*GOAL OF THE EXERCISE:*
In the material below, find every line containing the string "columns" and return it.
####
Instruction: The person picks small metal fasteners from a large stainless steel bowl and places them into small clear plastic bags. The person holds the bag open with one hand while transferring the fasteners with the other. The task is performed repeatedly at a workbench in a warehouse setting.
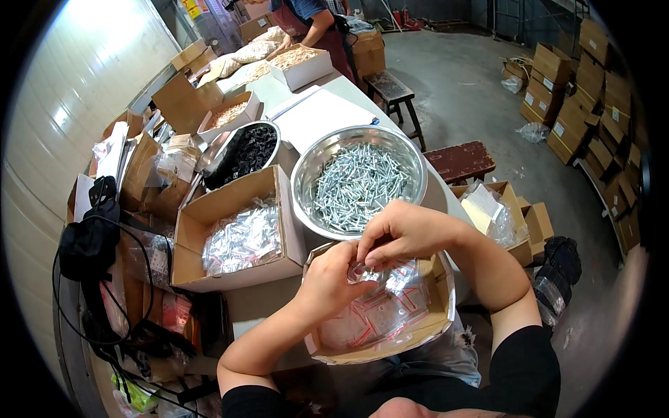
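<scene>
Both hands meet above an open cardboard box (447, 317) at the table's near edge. My left hand (329, 282) is closed on a small clear plastic bag (364, 273). Over the same bag, the fingers of my right hand (404, 230) are pinched together at its top; what lies between their tips is hidden. Flat clear zip bags with red strips (380, 317) fill the box below. Just beyond the hands stands a steel bowl (301, 182) heaped with silvery screws (359, 184).
Left of the bowl, a carton (191, 240) holds filled clear bags (244, 238). Behind it are a container of black parts (251, 150) and boxes of tan pieces (228, 115). Another person (310, 28) works at the far end. Stools (460, 161) and stacked cartons stand at right.
</scene>
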Demonstrator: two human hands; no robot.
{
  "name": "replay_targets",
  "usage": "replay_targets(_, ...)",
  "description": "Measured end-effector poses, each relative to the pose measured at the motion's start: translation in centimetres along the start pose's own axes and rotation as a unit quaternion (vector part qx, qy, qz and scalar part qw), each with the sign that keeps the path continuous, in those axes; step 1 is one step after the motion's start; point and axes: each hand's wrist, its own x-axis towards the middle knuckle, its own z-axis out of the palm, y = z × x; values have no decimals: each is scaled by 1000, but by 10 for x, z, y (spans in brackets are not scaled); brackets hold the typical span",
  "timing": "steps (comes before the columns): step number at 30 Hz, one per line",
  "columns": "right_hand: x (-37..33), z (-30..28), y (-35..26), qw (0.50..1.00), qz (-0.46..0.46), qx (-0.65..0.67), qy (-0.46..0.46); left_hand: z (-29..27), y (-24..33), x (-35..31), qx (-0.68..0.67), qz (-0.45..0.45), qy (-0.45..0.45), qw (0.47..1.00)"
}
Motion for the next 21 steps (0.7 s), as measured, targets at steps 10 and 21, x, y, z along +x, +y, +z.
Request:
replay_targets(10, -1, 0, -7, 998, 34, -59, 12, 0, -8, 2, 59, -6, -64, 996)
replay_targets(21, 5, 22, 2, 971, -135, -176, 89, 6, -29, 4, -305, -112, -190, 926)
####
*YOUR SOLUTION:*
  "timing": "steps (comes before the columns): step number at 30 Hz, one per line",
  "columns": "right_hand: x (-37..33), z (-30..28), y (-35..26), qw (0.50..1.00), qz (-0.46..0.46), qx (-0.65..0.67), qy (-0.46..0.46); left_hand: z (-29..27), y (-24..33), x (-35..31), qx (-0.68..0.67), qz (-0.45..0.45), qy (-0.45..0.45), qw (0.47..1.00)"

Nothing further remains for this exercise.